Hi Dennis,
Thank you for your suggestions.
In the meanwhile, I have found a way to do that without the need to call external fortran routines.
Basically, I do a forward 2D Fourier transform of the 2D field w, square the result and backward transform. In this way I obtain the 2D autocorrelation function, which is symmetric both in i and j. I consider only the (1:nj/2,1:ni/2) quadrant, also ignoring the first row and column since the maximum is the element (1,1). Then I normalize the function, dividing it by its (1,1) element, to obtain the 2D autocorrelation coefficient ro_2d.

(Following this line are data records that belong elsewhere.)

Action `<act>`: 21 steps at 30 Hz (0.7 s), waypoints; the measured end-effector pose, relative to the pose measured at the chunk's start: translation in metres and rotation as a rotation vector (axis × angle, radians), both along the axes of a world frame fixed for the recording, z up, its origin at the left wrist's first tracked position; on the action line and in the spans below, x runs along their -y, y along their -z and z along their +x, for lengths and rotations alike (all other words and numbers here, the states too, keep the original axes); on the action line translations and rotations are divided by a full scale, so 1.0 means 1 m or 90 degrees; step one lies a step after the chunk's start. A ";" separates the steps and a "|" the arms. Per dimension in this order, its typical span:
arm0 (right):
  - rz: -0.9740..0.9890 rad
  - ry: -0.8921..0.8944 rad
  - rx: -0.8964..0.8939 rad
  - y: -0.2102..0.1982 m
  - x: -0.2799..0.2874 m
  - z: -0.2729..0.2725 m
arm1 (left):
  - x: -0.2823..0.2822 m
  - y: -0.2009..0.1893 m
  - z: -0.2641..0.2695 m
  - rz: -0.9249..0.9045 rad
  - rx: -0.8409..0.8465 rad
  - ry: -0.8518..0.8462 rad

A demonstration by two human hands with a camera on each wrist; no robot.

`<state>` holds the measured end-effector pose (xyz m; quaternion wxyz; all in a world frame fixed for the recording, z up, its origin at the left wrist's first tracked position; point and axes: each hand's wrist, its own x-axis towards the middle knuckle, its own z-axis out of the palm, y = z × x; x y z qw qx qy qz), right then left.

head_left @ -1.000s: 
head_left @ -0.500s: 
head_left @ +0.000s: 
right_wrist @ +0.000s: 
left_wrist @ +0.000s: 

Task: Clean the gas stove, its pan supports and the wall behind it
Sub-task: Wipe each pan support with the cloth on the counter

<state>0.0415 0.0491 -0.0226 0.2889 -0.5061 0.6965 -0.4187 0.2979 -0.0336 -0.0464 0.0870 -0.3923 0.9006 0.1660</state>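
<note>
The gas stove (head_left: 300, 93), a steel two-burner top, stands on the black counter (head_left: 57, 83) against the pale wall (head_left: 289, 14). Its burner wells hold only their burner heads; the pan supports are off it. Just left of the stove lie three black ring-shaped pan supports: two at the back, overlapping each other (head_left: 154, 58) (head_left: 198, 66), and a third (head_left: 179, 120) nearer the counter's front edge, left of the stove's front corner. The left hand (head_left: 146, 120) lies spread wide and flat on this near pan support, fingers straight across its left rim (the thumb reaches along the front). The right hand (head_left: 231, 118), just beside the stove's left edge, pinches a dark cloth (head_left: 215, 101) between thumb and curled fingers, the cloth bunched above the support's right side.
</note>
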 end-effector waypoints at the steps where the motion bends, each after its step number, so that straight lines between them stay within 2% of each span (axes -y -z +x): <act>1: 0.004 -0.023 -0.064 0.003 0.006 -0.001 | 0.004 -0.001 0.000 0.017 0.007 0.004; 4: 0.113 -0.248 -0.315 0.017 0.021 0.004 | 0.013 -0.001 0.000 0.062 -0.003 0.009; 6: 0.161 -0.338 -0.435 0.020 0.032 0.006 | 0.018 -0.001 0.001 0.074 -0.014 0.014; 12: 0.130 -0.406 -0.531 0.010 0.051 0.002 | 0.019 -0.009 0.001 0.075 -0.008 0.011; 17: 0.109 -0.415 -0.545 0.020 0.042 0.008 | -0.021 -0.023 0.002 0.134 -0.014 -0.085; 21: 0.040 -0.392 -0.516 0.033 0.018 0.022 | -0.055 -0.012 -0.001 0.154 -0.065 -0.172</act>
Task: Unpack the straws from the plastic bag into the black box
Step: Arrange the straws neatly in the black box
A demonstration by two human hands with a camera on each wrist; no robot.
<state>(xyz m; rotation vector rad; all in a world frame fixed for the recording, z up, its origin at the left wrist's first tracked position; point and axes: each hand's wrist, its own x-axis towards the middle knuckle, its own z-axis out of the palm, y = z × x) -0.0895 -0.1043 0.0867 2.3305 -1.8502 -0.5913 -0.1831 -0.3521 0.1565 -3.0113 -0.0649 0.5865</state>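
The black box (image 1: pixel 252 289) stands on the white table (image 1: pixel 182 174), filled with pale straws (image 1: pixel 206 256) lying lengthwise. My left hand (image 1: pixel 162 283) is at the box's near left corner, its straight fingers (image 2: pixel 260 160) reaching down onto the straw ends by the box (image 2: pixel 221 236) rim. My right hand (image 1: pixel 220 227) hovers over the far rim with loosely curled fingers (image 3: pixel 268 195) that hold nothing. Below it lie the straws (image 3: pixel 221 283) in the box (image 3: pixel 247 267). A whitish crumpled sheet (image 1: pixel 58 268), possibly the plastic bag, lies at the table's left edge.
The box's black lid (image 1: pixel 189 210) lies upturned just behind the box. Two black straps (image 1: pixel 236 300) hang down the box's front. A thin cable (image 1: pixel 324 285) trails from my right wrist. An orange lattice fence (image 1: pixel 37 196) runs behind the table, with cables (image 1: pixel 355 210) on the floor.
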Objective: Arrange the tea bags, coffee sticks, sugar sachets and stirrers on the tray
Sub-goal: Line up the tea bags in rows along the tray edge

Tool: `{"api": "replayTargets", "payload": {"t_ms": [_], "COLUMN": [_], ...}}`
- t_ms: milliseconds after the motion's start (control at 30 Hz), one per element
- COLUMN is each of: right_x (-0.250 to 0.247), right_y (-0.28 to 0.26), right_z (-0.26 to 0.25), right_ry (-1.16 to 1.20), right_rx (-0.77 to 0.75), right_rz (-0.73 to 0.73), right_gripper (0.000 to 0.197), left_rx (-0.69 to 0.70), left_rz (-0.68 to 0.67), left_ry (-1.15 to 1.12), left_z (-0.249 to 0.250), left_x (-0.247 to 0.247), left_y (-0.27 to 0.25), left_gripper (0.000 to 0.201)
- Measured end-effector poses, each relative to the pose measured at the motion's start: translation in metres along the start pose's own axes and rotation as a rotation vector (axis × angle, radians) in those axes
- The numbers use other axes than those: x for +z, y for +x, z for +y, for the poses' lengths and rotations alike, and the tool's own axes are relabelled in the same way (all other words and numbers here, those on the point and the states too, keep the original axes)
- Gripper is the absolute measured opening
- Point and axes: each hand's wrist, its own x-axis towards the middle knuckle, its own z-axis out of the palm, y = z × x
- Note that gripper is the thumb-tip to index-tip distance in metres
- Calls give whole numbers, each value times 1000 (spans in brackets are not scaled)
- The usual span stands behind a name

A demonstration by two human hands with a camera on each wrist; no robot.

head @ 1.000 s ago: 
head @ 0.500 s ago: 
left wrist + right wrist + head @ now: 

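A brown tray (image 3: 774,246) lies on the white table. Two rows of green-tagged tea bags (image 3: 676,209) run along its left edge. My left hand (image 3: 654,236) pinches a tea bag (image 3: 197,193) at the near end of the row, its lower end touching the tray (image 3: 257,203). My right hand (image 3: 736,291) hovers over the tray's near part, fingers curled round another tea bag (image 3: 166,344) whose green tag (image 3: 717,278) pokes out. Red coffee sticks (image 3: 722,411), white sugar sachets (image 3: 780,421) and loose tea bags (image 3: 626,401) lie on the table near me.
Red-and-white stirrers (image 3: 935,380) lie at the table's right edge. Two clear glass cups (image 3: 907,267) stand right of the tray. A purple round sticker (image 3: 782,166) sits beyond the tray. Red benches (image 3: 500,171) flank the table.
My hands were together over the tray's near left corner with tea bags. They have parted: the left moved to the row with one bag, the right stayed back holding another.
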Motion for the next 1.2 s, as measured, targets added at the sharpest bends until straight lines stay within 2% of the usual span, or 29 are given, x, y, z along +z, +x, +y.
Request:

At this point, I average all the elements of ro_2d characterized by the same delta=(i^2.+j^2.)^.5 and found the 1D autocorrelation coefficient ro(delta) at all angles.
I hope that this could be useful for other ncl users. It would be a good idea to include a specific function for this in the future release of ncl. This is the portion of the code I wrote:
w_fftf2=(fft2df(w))^2.
f_corr_2d =fft2db(w_fftf2)
dim_tot=dimsizes(f_corr_2d)
njt=dim_tot(0)
nit=dim_tot(1)
f_corr_2d=f_corr_2d/f_corr_2d(1,1)
ro_2d=f_corr_2d(1:floattoint((njt-1)/2.),1:floattoint((nit-1)/2.))
dim=dimsizes(ro_2d)
nj=dimcorr2(0)
ni=dimcorr2(1)
dx=50.
dy=50.
ro=new(floattoint((ni^2.+nj^2.)^.5),float)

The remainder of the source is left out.